I was a happy teenager getting ready for the fair with friends. The year was 1973. I just graduated high school and in a few weeks, my dad would die suddenly inside our bathroom with a heart attack. My mom would begin to cry out at night to die. It got the best of me and I would end up in emergency with my nerves. The doctor would tell my Aunt Pearl, I needed a life change. College would begin for me and I focused on helping my mom get better. I can look back to see that I took on a lot as a teenager. It felt like my lost my dad and mom on the same day. Her journey continued for the next 40 years. Never to remarry or really live life again. She stays so frustrated and always talked about the past.
ONE DAY ~
My life would change forever when my dad died......
Ephesians 3:20-21 New King James Version (NKJV)
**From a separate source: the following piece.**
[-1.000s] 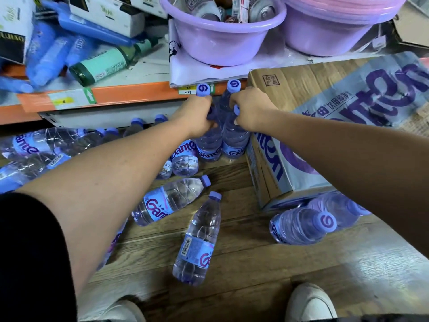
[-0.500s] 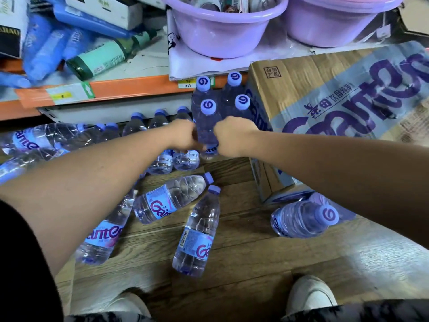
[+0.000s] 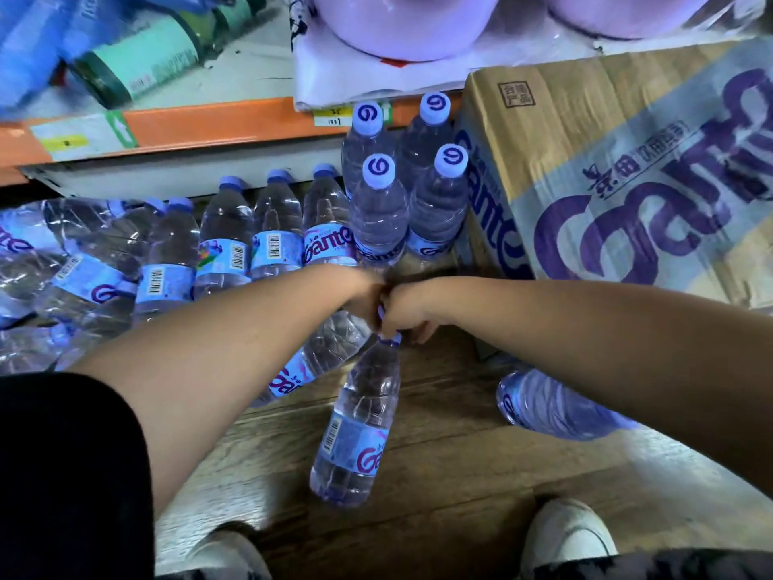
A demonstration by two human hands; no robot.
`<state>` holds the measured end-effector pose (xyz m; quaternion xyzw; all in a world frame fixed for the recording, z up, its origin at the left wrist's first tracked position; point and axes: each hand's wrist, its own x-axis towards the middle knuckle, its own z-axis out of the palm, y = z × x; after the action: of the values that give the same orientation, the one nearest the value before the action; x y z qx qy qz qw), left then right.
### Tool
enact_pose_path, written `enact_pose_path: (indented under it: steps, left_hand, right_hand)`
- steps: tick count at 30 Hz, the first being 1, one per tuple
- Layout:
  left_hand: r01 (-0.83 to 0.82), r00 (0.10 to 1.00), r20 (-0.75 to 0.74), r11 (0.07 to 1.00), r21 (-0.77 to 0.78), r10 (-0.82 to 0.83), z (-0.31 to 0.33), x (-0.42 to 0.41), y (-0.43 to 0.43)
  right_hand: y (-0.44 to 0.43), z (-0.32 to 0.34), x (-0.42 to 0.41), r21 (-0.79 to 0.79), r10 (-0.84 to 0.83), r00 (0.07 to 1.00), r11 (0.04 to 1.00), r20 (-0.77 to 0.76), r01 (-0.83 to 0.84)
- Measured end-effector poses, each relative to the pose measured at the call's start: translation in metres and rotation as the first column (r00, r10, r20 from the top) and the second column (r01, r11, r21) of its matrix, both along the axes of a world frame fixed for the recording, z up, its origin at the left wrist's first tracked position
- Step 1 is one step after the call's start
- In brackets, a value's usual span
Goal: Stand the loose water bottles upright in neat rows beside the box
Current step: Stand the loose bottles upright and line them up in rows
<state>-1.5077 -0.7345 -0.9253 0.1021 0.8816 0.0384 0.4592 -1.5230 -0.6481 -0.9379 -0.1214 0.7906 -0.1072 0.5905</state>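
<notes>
Left hand [image 3: 363, 298] and right hand [image 3: 409, 315] dropped from upright bottles [image 3: 378, 211] beside the box [image 3: 585, 119]; each grip curls round the stiff neck of a full, likely heavy fallen bottle [image 3: 359, 416].

The left arm [image 3: 234, 341] reaches up from the lower left of the frame, bare below a black sleeve [image 3: 62, 454]. The right arm [image 3: 585, 328] comes in from the right edge. Both arms are stretched out. The hands touch, knuckles together, in the middle of the frame. The left hand [image 3: 363, 295] is curled over the top of a slanted bottle [image 3: 330, 349]. The right hand [image 3: 409, 316] grips the cap end of a lower bottle [image 3: 359, 424].
</notes>
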Motion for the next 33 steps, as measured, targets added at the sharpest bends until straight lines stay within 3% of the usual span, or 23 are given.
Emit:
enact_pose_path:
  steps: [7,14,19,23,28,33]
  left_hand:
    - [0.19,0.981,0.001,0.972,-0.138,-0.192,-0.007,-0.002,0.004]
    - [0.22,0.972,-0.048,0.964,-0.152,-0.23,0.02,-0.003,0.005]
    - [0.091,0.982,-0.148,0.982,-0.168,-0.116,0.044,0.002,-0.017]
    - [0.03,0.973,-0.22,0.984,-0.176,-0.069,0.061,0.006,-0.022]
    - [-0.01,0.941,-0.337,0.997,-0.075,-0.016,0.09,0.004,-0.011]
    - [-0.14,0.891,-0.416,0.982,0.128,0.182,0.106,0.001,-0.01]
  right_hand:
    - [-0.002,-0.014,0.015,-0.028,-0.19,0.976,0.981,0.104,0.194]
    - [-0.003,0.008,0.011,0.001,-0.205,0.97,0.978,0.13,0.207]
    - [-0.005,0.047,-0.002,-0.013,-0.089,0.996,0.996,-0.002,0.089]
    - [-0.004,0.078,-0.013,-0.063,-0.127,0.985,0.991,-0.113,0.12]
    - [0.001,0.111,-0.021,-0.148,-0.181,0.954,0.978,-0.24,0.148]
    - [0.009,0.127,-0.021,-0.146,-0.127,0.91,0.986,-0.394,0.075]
Now to Him who is able to do exceedingly abundantly above all that we ask or think, according to the power that works in us, 21 to Him be glory in the church by Christ Jesus to all generations, forever and ever. Amen.
ONE DAY ~
I asked Jesus to come into my heart. I saw how life changes suddenly and I was so angry at God. I was also angry at my mom for not being there for me. I never saw a dead person in my life before my dad. I felt so sheltered, plus unschooled about life and death. There wasn't iPhone's or iPads when I was a teenager. We did have telephones but I found that I had no one to call after graduation. Life would move forward and months later, I would take my mom to church thinking it would help her. I found out in time, it helped me more than her. I began to listen to what the preacher said, but I learned more from a young girl in her 30's who just had lost her dad. A connection was made and she told her story. She also told the importance of letting Jesus into your heart.
ONE DAY ~
I gave my heart to Jesus and my life changed....
It was the beginning of learning about God and his commandments.
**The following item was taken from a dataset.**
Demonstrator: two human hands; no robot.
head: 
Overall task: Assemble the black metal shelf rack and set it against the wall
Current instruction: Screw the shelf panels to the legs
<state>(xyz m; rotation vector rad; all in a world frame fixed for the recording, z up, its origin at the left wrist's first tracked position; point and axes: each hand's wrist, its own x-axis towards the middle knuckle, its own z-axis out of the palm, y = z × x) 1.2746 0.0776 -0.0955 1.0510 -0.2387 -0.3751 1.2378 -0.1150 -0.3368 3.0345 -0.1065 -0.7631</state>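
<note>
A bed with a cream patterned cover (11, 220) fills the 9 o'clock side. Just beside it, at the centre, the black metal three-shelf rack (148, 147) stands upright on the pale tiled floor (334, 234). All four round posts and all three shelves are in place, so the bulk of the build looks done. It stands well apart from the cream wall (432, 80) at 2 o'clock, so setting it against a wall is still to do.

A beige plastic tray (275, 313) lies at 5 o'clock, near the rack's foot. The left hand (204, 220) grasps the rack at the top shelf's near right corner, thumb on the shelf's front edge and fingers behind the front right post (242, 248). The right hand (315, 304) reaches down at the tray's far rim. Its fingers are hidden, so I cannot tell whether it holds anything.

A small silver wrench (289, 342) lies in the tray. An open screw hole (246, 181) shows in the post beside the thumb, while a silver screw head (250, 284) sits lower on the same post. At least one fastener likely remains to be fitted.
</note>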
The Ten Commandments20 And God spoke all these words:
2 “I am the Lord your God, who brought you out of Egypt, out of the land of slavery.
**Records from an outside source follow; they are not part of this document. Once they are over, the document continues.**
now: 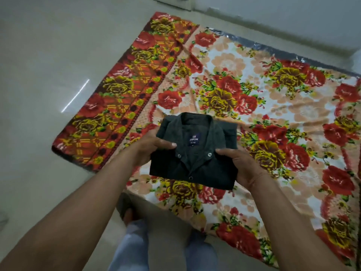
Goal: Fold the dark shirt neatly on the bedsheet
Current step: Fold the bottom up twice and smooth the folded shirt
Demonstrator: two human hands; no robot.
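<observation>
The dark shirt (pixel 195 165) is folded into a compact rectangle, collar up, with a blue label and metal snap buttons showing. I hold it in the air above the flowered bedsheet (pixel 273 106), which lies spread on the floor. My left hand (pixel 154 147) grips the shirt's left edge, thumb on top near the collar. My right hand (pixel 240 165) grips the right edge the same way. The fingers under the shirt are hidden.
The bedsheet has a red and yellow patterned border (pixel 121 106) on its left side. Pale tiled floor (pixel 48 65) surrounds it. My feet and light trousers (pixel 136 241) stand at the sheet's near edge. A wall base runs along the back right.
</observation>
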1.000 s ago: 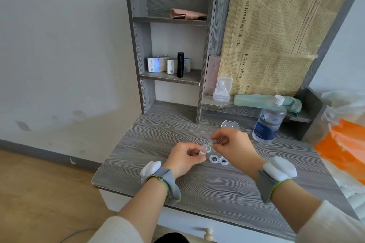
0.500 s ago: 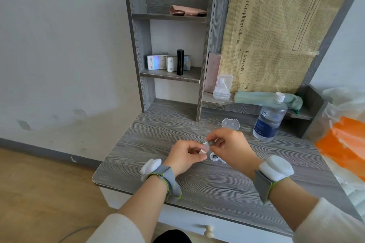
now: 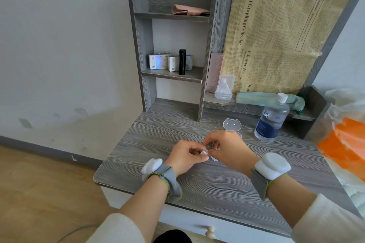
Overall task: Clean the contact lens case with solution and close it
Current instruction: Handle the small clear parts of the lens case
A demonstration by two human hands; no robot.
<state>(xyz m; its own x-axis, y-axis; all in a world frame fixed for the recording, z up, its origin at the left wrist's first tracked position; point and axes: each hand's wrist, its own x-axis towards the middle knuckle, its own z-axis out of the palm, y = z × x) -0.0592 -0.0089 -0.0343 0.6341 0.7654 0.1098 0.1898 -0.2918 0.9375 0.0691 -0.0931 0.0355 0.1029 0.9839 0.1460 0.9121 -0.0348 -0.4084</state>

3 “You shall have no other gods before me.
4 “You shall not make for yourself an image in the form of anything in heaven above or on the earth beneath or in the waters below. 5 You shall not bow down to them or worship them; for I, the Lord your God, am a jealous God, punishing the children for the sin of the parents to the third and fourth generation of those who hate me, 6 but showing love to a thousand generations of those who love me and keep my commandments.
7 “You shall not misuse the name of the Lord your God, for the Lord will not hold anyone guiltless who misuses his name.
8 “Remember the Sabbath day by keeping it holy. 9 Six days you shall labor and do all your work, 10 but the seventh day is a sabbath to the Lord your God. On it you shall not do any work, neither you, nor your son or daughter, nor your male or female servant, nor your animals, nor any foreigner residing in your towns. 11 For in six days the Lordmade the heavens and the earth, the sea, and all that is in them, but he rested on the seventh day. Therefore the Lord blessed the Sabbath day and made it holy.
12 “Honor your father and your mother, so that you may live long in the land the Lord your God is giving you.
13 “You shall not murder.
14 “You shall not commit adultery.
15 “You shall not steal.
16 “You shall not give false testimony against your neighbor.
17 “You shall not covet your neighbor’s house. You shall not covet your neighbor’s wife, or his male or female servant, his ox or donkey, or anything that belongs to your neighbor.”
ONE DAY ~
It is simply about doing what is right in life. Keeping the right attitude and following the ten commandments of life. Being a good person is the only choice for me. I find myself looking for people who are liked minded with kindness. I prayed that God would send me right friendships and teach me everyday of my life. The journey began when I was young and still continues daily. Learning is what I love to do and sharing kindness to others. There came a day when I needed to share kindness to myself and forgive myself of things in life. I was told once from a friend this, "everyone has a sheleton in their closet". I understand that more today than ever. Our past is our past, our now is our now and new beginnings happen for a reason. We can grow from the past into a better person or bitter. What's your choice? Mine is better.
My prayers continue for you, your family and friends.